Query seven-day conversion with windows and dedupe
Company: Snowflake
Role: Data Scientist
Category: Data Manipulation (SQL/Python)
Difficulty: Medium
Interview Round: Technical Screen
Assume all timestamps are UTC. Treat "today" as 2025-09-01. Define "last 7 days" as the inclusive window [2025-08-26 00:00:00, 2025-09-01 23:59:59]. Schema (invented):
users(user_id INT, signup_at TIMESTAMP, tz STRING)
orders(order_id INT, user_id INT, order_ts TIMESTAMP, amount DECIMAL(10,2), status STRING) -- status in ('completed','canceled')
events(event_id INT, user_id INT, event_ts TIMESTAMP, event_type STRING, product_id INT, device_id STRING)
Sample rows:
users
user_id | signup_at | tz
1 | 2025-08-10 09:00:00 | America/Los_Angeles
2 | 2025-08-28 14:00:00 | UTC
3 | 2025-08-30 23:30:00 | America/New_York
orders
order_id | user_id | order_ts | amount | status
101 | 1 | 2025-08-27 23:55:00| 20.00 | completed
102 | 1 | 2025-08-28 00:05:00| 15.00 | canceled
103 | 2 | 2025-08-31 12:00:00| 9.99 | completed
104 | 2 | 2025-09-01 00:00:10| 49.00 | completed
105 | 3 | 2025-08-26 23:59:59| 5.00 | completed
events
event_id | user_id | event_ts | event_type | product_id | device_id
1 | 1 | 2025-08-27 23:50:00| view_product | 555 | A
2 | 1 | 2025-08-27 23:50:00| view_product | 555 | A -- duplicate of 1
3 | 1 | 2025-08-28 00:03:00| add_to_cart | 555 | A
4 | 1 | 2025-08-28 00:04:00| purchase | 555 | A
5 | 2 | 2025-08-31 11:58:00| view_product | 777 | B
6 | 3 | 2025-08-26 23:55:00| view_product | 999 | C
7 | 3 | 2025-08-26 23:58:00| purchase | 999 | C
8 | 2 | 2025-09-01 00:00:10| purchase | 777 | B
Tasks (write a single Standard SQL query; CTEs allowed):
1) At the day level (UTC days), for each day in the 7-day window, compute: unique_viewers = COUNT(DISTINCT user_id with >=1 view_product event that day after deduplicating exact duplicate events), purchasers = COUNT of completed orders that day (exclude canceled), and conversion_rate = purchasers / NULLIF(unique_viewers,0).
2) At the user level, within the same window, return for every user_id: first_completed_order_ts, last_completed_order_ts (NULL if none), and total_completed_orders. Use window functions, not correlated subqueries.

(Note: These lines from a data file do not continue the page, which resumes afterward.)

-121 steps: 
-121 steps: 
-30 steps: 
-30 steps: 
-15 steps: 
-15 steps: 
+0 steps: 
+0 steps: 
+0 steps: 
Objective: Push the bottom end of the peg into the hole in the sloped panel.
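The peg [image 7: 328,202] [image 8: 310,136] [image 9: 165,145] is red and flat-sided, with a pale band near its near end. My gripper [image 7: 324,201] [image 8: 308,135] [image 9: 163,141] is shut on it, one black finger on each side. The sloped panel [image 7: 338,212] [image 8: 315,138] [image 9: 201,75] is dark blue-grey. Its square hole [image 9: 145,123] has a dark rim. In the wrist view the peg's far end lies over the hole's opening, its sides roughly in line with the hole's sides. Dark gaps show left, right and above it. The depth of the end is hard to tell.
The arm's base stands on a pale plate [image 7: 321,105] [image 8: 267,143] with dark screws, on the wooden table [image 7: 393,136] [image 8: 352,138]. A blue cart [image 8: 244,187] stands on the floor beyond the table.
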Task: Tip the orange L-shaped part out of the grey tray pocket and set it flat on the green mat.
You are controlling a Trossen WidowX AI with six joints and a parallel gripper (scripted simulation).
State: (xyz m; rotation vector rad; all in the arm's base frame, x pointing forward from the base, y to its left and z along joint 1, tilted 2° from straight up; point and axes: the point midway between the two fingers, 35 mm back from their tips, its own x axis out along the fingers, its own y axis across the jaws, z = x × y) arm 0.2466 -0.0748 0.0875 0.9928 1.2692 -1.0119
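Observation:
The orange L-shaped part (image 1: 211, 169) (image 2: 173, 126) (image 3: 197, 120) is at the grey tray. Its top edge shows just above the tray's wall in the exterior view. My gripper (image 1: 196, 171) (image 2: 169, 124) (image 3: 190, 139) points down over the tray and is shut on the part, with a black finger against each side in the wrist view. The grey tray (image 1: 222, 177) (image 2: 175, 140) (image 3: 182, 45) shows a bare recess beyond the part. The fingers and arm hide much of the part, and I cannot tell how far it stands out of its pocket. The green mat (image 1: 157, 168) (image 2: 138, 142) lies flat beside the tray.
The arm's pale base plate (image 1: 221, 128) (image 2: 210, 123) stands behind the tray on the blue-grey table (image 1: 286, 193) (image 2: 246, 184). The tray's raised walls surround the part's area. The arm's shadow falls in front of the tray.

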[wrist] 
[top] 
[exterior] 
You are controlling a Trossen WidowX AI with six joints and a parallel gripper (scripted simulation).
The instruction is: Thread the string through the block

3) Event deduplication: treat rows with identical (user_id, event_ts, event_type, product_id, device_id) as duplicates; keep only one (e.g., ROW_NUMBER over these keys).
4) Output two result sets: (a) daily metrics ordered by day; (b) user-level metrics ordered by user_id.
Bonus: Provide a concise Pandas solution sketch achieving (1)-(3) with correct time windowing and deduplication.
Quick Answer: This question evaluates proficiency in time-windowed aggregations, event deduplication, and window-function–based user-level analytics across SQL and Pandas workflows.